Początek meczu to gra z wiatrem i zmasowany atak formacji polskiego młyna. Nasi reprezentanci szybko uzyskują prowadzenie po wzorcowo rozegranym maulu autowym, zdobywcą przyłożenia Michał Krużycki, który w 3 minucie zastępuje kontuzjowanego Grzegorza Falka. Gospodarze uzyskują w tym czasie dużą przewagę terytorialną nie potrafią jej jednak udokumentować punktami gubiąc wiele piłek w decydujących momentach gry. W końcu jednak „przełamujemy lody” i po dobrej kontynuacji młynowej pod polem punktowym przyłożenie uzyskuje Kamil Bobryk. Niestety na 7 minut przed końcem I części spotkania „kontaktowe” punkty po kontrze uzyskują ambitnie grający Irlandczycy. W drugiej odsłonie „nasi” grając pod wiatr nie mogą sobie z tą przeciwnością w żaden sposób poradzić, tracąc wiele piłek, dając przyjezdnym wiele szans punktowych. Goście wykorzystując niefrasobliwość biało-czerwonych szybko odskakują na 18-10 a rządzi i dzieli wprowadzony na pozycję łącznika ataku Mick O’Shea. Irlandczycy kontrolują przebieg spotkania, gospodarze tracą wiele „swoich” piłek zwłaszcza w przegrupowaniach. Nadzieje kibiców rozbudza dopiero w końcówce świetna akcja całego zespołu i punkty „w słupy” Macieja Miśkiewicza.
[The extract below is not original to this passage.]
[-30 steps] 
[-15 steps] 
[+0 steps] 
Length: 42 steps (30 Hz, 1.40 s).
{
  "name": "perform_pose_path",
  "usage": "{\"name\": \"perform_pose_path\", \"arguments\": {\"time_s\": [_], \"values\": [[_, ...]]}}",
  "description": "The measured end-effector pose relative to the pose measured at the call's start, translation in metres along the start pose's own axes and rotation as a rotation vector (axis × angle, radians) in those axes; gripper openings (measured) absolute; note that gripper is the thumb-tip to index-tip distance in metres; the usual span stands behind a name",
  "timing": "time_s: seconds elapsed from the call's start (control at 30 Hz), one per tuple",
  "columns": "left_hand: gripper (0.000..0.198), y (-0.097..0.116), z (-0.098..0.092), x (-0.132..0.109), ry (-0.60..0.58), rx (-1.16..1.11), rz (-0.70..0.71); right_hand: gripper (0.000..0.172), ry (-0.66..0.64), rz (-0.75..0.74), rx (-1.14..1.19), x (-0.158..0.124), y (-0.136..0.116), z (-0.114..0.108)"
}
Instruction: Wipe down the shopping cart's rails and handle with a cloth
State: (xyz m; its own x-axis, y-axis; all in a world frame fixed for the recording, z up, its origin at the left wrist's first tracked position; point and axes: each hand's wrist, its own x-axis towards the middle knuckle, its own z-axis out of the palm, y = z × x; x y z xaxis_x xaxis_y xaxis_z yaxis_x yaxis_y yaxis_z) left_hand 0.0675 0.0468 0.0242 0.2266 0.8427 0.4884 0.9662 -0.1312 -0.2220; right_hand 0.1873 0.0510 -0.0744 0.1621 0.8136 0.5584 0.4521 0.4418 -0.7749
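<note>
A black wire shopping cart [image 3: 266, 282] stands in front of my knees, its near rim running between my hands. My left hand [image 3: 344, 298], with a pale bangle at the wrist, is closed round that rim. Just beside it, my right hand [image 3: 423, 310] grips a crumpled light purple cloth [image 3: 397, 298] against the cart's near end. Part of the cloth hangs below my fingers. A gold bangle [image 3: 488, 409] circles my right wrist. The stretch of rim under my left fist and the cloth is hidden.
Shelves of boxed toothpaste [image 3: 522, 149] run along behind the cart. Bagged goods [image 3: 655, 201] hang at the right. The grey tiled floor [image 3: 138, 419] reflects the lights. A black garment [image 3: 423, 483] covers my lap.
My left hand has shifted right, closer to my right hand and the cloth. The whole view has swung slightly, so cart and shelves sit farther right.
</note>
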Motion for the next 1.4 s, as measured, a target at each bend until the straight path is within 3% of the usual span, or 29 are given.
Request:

Przyjezdni w rewanżu szybko ustalają karnymi wynik meczu na 28-17.
Gra reprezentacji wyglądała zwłaszcza w drugiej odsłonie jak bicie głową w mur. Formacja młyna nie potrafiła wypracować czystej piłki dla „tyłów”, prowadzący grę łącznicy grali zbyt schematycznie lub wręcz dokonywali złych wyborów. Czary goryczy dopełniała słaba gra nogą oraz bezradność po kontrujących przekopach graczy Suttonians, gdyby nie świetna gra Macieja Miśkiewicza na pozycji obrońcy wynik mógł być jeszcze bardziej niekorzystny.